Además de la categoría general de carcinoma de células grandes, se reconocen algunas variantes poco comunes en la OMS/AIECP como las siguientes:

• CNECG.
• Carcinoma basaloideo.
• Carcinoma semejante al linfoepitelioma.
• Carcinoma de células claras.
• Carcinoma de células grandes con fenotipo rabdoideo.

El carcinoma basaloideo también se reconoce como una variante del carcinoma de células escamosas y, raras veces, los adenocarcinomas pueden presentar una estructura basaloidea; sin embargo, se considera que los tumores sin ninguna de estas características son variantes del carcinoma de células grandes.

El LCNEC se reconoce histológicamente como un carcinoma de células no pequeñas de grado alto. Presenta un pronóstico muy precario similar al del cáncer de pulmón de células pequeñas (CPCP). Al carcinoide atípico se le reconoce como un tumor neuroendocrino de grado intermedio cuyo pronóstico se encuentra entre el carcinoide típico y el CPCP de grado alto y el CNECG.

La diferenciación neuroendocrina se puede mostrar mediante análisis inmunohistoquímico o microscopía electrónica en 10 a 20% de los CPCNP comunes que no tienen morfología neuroendocrina. Estos tumores no se reconocen formalmente dentro del esquema de clasificación de la OMS/IASLC, ya que no se ha establecido firmemente la importancia clínica y terapéutica de la diferenciación neuroendocrina del CPCNP. Estos tumores son conocidos colectivamente como CPCNP con diferenciación neuroendocrina.

Este es un grupo de tumores poco frecuentes.
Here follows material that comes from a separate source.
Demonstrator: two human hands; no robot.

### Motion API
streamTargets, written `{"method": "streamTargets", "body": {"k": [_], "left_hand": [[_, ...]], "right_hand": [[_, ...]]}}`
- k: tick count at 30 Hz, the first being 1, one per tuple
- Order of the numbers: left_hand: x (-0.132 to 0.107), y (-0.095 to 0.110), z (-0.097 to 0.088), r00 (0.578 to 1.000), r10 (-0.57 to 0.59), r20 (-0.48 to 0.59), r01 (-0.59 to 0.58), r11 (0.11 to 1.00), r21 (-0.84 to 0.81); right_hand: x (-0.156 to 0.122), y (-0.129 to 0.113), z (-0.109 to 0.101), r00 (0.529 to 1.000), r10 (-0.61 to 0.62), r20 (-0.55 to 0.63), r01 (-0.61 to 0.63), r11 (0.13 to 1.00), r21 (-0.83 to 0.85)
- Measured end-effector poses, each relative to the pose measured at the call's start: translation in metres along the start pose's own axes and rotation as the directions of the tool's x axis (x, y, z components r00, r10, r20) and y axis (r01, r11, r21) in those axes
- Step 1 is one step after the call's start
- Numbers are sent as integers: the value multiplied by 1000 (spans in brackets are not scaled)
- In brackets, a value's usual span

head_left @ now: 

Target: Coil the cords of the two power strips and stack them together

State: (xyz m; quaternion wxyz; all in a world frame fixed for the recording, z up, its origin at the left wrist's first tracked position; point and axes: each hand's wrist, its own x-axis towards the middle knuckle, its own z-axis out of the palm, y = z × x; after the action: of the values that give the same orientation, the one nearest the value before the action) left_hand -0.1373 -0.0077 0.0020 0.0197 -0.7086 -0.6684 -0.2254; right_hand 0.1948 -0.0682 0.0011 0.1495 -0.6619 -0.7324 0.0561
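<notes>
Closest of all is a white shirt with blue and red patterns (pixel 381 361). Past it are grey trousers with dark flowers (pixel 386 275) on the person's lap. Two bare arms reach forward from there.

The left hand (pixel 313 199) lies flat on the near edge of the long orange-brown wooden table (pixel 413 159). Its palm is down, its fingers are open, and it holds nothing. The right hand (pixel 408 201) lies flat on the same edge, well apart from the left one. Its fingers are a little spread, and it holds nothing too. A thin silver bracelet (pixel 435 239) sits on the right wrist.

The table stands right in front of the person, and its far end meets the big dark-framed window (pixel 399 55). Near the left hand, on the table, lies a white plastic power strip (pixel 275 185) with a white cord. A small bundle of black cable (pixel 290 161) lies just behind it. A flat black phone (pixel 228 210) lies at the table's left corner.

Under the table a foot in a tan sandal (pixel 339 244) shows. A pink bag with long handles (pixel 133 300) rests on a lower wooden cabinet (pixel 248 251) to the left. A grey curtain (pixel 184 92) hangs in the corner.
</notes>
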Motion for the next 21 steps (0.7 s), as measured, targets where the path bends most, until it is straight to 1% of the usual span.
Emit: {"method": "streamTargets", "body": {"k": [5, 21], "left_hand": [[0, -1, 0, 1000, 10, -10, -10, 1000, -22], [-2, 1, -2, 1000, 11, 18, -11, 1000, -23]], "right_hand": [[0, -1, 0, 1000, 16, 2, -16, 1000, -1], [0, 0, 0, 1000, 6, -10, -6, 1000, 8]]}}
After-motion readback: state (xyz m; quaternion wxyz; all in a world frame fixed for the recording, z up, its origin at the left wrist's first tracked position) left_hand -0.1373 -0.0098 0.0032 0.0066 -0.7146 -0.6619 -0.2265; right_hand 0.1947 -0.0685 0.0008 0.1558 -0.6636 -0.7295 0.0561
Los carcinomas fusiformes y de células gigantes y los carcinosarcomas comprenden solo 0,4% y los adenocarcinomas comprenden solo el 0,1% de todas las neoplasias malignas de pulmón. Además, este grupo de tumores refleja un continuo de heterogeneidad histológica, así como diferenciación mesenquimal y epitelial. Con base en los datos moleculares, se considera que el blastoma pulmonar bifásico forma parte del espectro de carcinomas con elementos pleomórficos, sarcomatoideos o sarcomatosos.

Bibliografía

1. Travis WD, Colby TV, Corrin B, et al.: Histological typing of lung and pleural tumours. 3rd ed. Berlin: Springer-Verlag, 1999.